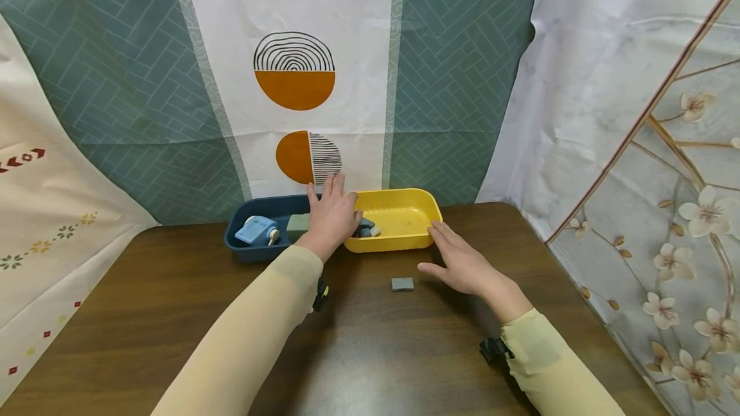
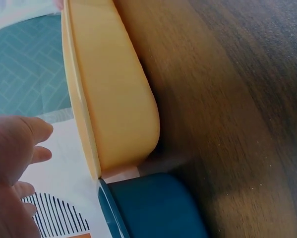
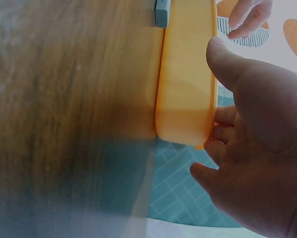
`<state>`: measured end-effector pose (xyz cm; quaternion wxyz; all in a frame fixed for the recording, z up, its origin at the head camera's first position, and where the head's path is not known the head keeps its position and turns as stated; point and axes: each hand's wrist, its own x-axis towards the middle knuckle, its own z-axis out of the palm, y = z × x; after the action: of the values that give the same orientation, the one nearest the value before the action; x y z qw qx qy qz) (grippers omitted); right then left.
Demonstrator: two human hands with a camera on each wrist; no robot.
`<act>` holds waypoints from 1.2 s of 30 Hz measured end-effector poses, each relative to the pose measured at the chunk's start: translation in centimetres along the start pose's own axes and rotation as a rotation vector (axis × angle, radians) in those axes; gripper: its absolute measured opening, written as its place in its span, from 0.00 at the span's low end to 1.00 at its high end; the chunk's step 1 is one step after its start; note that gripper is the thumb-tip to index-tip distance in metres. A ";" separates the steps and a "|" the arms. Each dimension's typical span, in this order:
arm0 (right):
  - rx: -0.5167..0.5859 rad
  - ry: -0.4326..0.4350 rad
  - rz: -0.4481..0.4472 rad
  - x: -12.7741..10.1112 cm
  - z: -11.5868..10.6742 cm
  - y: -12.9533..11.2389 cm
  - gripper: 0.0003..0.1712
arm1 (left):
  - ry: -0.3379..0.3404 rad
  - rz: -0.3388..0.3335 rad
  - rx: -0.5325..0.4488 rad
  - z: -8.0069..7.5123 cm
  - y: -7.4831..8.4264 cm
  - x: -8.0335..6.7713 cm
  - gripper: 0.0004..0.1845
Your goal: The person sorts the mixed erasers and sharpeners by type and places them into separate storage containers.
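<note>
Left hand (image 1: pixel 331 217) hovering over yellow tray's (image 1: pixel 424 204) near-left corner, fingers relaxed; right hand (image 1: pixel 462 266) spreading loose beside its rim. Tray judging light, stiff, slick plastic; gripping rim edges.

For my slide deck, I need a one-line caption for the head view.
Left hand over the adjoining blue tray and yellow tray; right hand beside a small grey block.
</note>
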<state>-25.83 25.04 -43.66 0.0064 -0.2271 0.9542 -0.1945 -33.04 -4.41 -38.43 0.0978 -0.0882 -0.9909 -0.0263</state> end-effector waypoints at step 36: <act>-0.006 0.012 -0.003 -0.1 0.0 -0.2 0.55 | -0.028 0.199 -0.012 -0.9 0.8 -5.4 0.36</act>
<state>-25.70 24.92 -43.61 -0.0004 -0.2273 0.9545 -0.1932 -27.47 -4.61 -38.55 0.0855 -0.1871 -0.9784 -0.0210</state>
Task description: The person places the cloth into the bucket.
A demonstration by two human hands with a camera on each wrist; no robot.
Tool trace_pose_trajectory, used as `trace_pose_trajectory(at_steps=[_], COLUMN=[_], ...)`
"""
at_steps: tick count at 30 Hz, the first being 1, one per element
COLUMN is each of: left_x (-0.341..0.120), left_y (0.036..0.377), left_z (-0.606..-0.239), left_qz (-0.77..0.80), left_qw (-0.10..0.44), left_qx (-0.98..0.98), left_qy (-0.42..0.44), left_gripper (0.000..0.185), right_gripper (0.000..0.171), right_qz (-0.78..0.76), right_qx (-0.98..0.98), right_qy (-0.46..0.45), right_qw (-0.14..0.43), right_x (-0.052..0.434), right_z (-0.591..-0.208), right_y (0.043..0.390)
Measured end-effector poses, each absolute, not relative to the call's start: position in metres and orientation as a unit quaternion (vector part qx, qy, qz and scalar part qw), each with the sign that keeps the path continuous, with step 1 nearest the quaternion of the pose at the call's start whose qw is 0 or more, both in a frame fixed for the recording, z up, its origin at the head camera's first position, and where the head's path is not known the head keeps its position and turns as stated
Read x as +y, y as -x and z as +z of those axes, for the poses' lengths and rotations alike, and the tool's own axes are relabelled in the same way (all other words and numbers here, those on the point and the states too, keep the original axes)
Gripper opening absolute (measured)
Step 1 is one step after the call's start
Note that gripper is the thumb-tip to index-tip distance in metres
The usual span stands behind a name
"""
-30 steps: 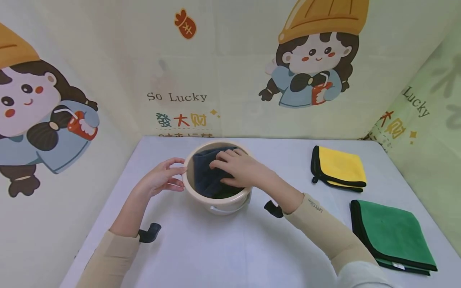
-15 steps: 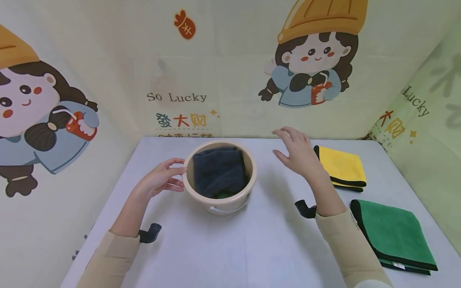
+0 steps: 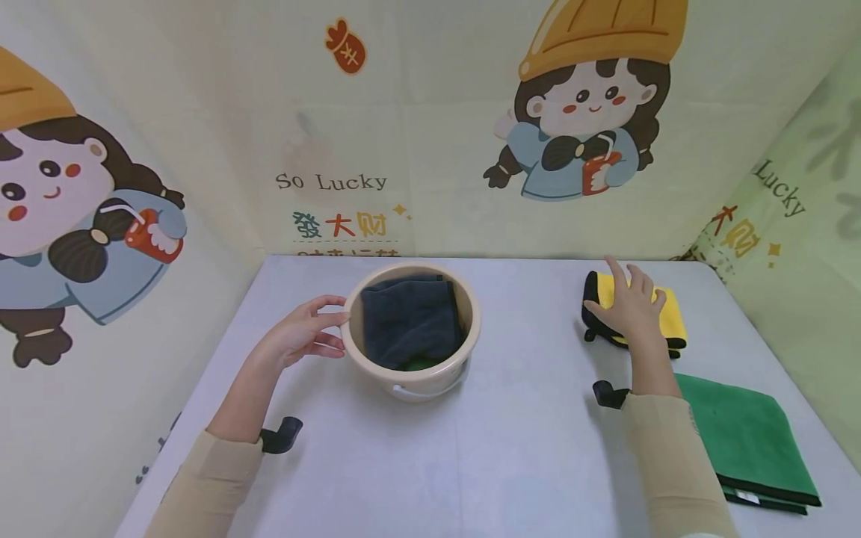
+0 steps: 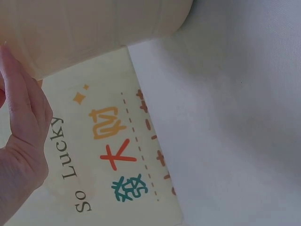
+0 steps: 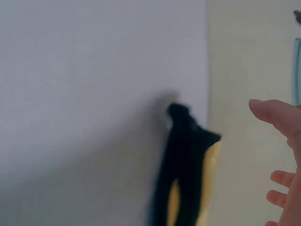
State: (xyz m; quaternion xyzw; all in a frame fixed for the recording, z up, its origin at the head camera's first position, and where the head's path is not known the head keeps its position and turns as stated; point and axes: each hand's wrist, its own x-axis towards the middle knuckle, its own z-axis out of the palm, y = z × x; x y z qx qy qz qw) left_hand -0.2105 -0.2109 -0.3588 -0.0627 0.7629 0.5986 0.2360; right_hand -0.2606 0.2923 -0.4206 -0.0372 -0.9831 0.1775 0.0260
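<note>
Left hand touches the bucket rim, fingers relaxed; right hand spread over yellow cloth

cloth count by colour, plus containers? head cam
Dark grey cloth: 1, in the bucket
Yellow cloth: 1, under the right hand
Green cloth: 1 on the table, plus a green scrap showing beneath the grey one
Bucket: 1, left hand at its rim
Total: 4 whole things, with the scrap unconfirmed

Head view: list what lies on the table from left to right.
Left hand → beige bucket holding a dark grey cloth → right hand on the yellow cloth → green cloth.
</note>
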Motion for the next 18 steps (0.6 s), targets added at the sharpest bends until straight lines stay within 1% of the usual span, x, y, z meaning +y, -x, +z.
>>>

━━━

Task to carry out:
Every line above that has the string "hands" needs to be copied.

Output:
Demonstrator: two human hands with a camera on each wrist; no robot.
A demonstration by two human hands with a camera on each wrist; no robot.

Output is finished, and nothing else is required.